A question that needs answering. However, isn’t it obvious that we are too selfish and self centered to have a relationship that is about anything but ourselves. We are fed ridiculous expectations that we will get married and live happily ever after in bliss without interruption, when those expectations are not met, we turn to psychologists and lawyers rather than to each other.
After 40 years of seeding mistrust and divisiveness between the genders it is a wonder there is anyone willing to marry besides the gays, and they are so out of touch with the reality of marriage that they are calling it a RIGHT? How could anyone be called into account in a relationship for abuse or adultery when they were exercising their RIGHT to a marriage, hence self-interested and designing attorneys ensured there were quick and easy no-fault divorce...
Divorce on demand, no reasonable reason necessary, no money down, it's not you it's your spouse, we have the solution call the law firm of Screwup, Yourkids, & Howe, so we can liquidate our share of your dreams!
How foolish is our concept of a "RIGHT" when it takes the consent of another?
How asinine is our concept of marriage when we use it like a disposable lighter?
Is the flame gone, throw it away and get a new one?
Or when adultery is considered to be no ones fault? (Fault a noun meaning - a defect, flaw, blemish, imperfection, deficiency, shortcoming, weak point, weakness, failing, foible, demerit, vice)
How childish is our perspective on relationships when we imagine that Jerry Springer's four sentence monologues at the end of his show offer some deep wisdom or insight?
How twisted is our sense of reality when we call the most unrealistic, perverse, and insane mutations relationships aired on MTV "Reality Shows"?

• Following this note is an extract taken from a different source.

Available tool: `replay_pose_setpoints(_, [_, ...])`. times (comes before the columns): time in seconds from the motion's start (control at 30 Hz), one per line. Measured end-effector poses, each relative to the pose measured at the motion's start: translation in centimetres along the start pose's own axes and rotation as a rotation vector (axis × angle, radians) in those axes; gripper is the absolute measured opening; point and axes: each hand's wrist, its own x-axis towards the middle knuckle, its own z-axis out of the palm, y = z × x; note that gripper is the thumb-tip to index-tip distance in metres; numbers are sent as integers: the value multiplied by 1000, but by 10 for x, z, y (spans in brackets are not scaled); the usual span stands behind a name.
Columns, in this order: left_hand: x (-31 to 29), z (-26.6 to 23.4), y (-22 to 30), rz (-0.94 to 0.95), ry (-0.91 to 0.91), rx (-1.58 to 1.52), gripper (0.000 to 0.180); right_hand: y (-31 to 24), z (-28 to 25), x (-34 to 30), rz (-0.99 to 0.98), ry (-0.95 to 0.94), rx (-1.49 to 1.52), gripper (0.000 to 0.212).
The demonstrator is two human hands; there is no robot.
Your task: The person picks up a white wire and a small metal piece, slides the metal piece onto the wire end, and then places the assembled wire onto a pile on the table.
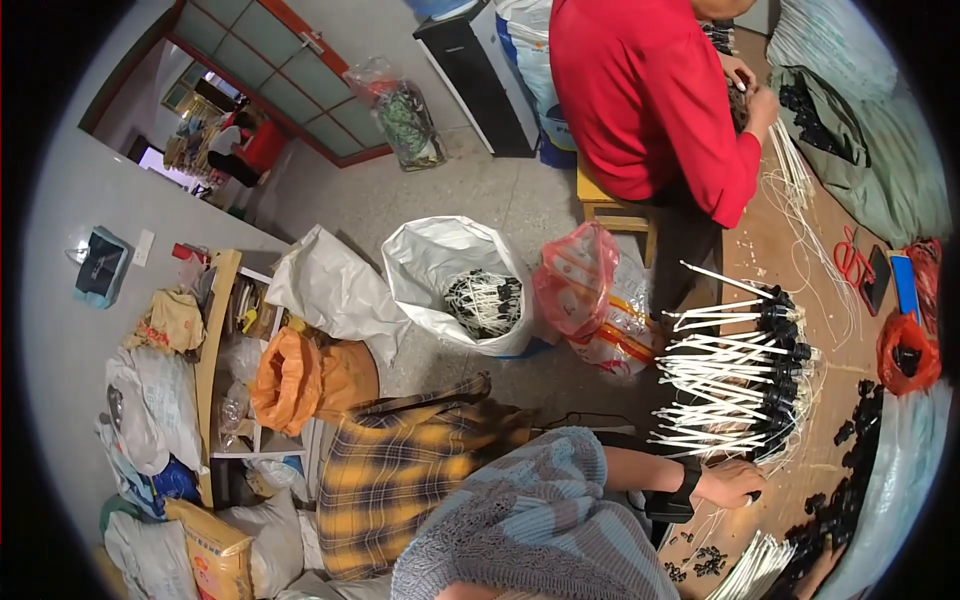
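My left hand, with a black watch at the wrist, is low over the brown table at the right. Its fingers look curled together, with a small black part at their tips. Just beyond it lies a row of white sticks with black sockets on their right ends and thin white wires. My right hand shows only partly at the lower right, beside a heap of black parts; its fingers are hard to make out. A bundle of bare white sticks lies between my hands.
A person in a red top sits farther up the table, handling white sticks. Red scissors and a red bag lie along the far side. On the floor stands a white sack holding finished-looking pieces. Loose black bits are near me.
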Motion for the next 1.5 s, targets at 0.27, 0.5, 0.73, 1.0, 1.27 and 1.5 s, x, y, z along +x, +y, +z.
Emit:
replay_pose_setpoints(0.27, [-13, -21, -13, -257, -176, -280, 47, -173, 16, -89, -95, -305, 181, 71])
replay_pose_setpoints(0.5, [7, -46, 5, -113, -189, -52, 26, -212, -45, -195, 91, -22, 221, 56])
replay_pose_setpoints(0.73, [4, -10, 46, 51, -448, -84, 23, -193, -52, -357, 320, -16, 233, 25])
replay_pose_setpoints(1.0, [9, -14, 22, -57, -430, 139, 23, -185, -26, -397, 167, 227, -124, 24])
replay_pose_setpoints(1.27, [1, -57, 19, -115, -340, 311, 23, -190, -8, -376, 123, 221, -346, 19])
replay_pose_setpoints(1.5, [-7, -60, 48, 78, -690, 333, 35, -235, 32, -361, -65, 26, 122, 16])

Like so much of our modern culture, we have accepted the lies as truth because were too afraid to be called intolerant to speak up for principles, to voice objections, or to realize the unbearable damage to the fabric of a society when weaving suspicion between the societies cornerstone, the lifelong commitment between a man and a woman. Reinforcing idiotic notions of what it takes to have a marriage, rewarding an entire profession lucratively for profiting from their Sad* demise, afflicting the children with lifelong emotional scars that will render them unlikely to fair better, and then deluding ourselves that it was "for the best" and consoling the damaged adults "that they can move on to new relationships" (to spread the devastation having learned nothing of their failures in the first).
* Sad – The proper emotion for the experience of divorce. However our society is so twisted we see it as a time to celebrate.